FOSSY 2025 | Presentation: Transliteration of Renaissance period Spanish Text.

Presented by

Shashank Shekhar Singh
@Shashankss1205
https://www.linkedin.com/in/shashank-shekhar-singh-121128254/

Shashank Shekhar Singh is an accomplished and driven individual with a strong passion for technology and innovation in Open Source Softwares. Currently he is pursuing his undergraduate course in his third year at IIT BHU in India. He is a Machine Learning Intern at American Express and currently leads the CoPS-IG (Programming Group) at IIT BHU. A selected contributor for Google Summer of Code 2024 with HumanAI, he is also a part of the LFX Mentorship Program under the Linux Foundation Networking and is contributing to libbitcoin as part of the Summer of Bitcoin 2024. Shashank gained industry experience as a Data Science Intern at Blue Yonder and showcased his technical prowess during the Inter IIT Tech Meet 13, collaborating with Adobe. As a core member of CoPS SDG, he consistently fosters collaborative learning and open-source contributions. With 7 hackathon victories under his belt, Shashank demonstrates a strong problem-solving mindset, leadership abilities, and a deep commitment to leveraging technology for real-world impact.

Abstract

Recent advances have made Artificial Intelligence/Machine Learning (AI/ML) processes increasingly relevant to business, healthcare, finance, retail, and telecommunications interests. The objective of the present study is to explore the potential to leverage modern machine learning algorithms directly into humanities research fields. To do so, the renAIssance project was created, aiming to examine various possibilities of using AI/ML algorithms for Optical Character Recognition (OCR) to accelerate and improve the accuracy of automatized transcription in digitized historical archival documents. This article considers the state of the field as it pertains to the main processes used in natural language processing.
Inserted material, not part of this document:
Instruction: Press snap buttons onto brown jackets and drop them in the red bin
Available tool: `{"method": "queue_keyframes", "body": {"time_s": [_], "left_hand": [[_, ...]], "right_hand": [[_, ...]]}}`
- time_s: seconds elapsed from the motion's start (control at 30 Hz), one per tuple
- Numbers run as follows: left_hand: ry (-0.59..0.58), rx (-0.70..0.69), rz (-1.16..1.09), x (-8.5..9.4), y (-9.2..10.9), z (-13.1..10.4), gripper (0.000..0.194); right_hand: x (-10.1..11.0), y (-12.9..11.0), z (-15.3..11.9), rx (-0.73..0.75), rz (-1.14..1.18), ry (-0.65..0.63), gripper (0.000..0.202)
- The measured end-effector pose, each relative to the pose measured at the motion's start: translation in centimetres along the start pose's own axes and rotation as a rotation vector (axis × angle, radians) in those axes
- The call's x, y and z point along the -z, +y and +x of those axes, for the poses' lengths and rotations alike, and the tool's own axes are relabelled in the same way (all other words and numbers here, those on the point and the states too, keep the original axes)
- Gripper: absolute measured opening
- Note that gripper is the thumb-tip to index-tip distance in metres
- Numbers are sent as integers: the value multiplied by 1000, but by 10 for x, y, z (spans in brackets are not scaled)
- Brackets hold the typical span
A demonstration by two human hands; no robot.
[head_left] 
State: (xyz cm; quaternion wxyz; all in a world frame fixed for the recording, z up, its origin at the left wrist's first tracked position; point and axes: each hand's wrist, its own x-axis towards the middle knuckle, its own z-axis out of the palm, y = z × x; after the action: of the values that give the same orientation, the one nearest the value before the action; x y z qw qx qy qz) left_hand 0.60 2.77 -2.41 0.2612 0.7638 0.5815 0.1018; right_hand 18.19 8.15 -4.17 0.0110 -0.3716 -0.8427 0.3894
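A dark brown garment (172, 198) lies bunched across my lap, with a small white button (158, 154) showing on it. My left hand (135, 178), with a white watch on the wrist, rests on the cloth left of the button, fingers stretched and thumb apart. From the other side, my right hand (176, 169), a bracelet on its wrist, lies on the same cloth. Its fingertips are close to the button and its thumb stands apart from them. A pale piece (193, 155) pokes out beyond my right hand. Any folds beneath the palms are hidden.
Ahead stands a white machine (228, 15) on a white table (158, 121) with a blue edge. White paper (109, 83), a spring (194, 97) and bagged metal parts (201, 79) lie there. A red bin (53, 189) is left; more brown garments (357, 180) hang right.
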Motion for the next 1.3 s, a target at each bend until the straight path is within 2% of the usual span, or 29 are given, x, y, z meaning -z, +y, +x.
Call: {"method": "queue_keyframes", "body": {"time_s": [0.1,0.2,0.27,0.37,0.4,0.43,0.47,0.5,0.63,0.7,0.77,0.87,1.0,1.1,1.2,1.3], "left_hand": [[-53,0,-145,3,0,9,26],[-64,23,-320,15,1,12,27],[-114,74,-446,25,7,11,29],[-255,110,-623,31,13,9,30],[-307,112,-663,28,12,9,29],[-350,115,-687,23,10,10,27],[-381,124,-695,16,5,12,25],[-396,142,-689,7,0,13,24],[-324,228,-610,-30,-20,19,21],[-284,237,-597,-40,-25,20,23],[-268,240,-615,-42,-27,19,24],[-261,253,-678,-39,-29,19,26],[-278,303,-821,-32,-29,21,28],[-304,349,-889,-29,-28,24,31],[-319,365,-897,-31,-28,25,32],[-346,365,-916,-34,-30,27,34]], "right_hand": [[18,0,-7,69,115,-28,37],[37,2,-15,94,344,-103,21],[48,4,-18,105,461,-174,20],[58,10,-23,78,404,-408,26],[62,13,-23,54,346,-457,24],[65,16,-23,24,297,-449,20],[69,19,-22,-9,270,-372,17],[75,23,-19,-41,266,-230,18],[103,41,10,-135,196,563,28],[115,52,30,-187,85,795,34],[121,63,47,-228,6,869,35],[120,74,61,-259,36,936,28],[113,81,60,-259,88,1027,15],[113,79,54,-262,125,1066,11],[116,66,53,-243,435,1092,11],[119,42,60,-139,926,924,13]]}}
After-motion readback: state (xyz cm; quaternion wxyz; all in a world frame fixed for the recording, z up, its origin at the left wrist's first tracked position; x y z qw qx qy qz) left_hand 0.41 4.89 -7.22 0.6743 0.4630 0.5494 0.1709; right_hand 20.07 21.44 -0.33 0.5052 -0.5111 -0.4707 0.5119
It also explores difficulties arising from salient features of early modern printing practices that diverge from modern typographical conventions. Four AI/ML approaches were employed to achieve context-rich processing of a specifically selected historical archival dataset: Convolutional Neural Networks, Sequence-to-Sequence Contrastive Learning (SeqCLR), Vision Transformers, and Transformer-based OCR (TrOCR). The archival corpus consisted of 931 pages, 2,082 folios, and 61 manual transcriptions as ground truth to train the algorithms. This study reports on the accuracy achieved by each of the four methods when transcribing and transliterating early modern documents. Finally, it offers suggestions for future implementations to apply AI/ML tools to the analysis of archival sources commonly handled by researchers on humanities fields such as literature and history.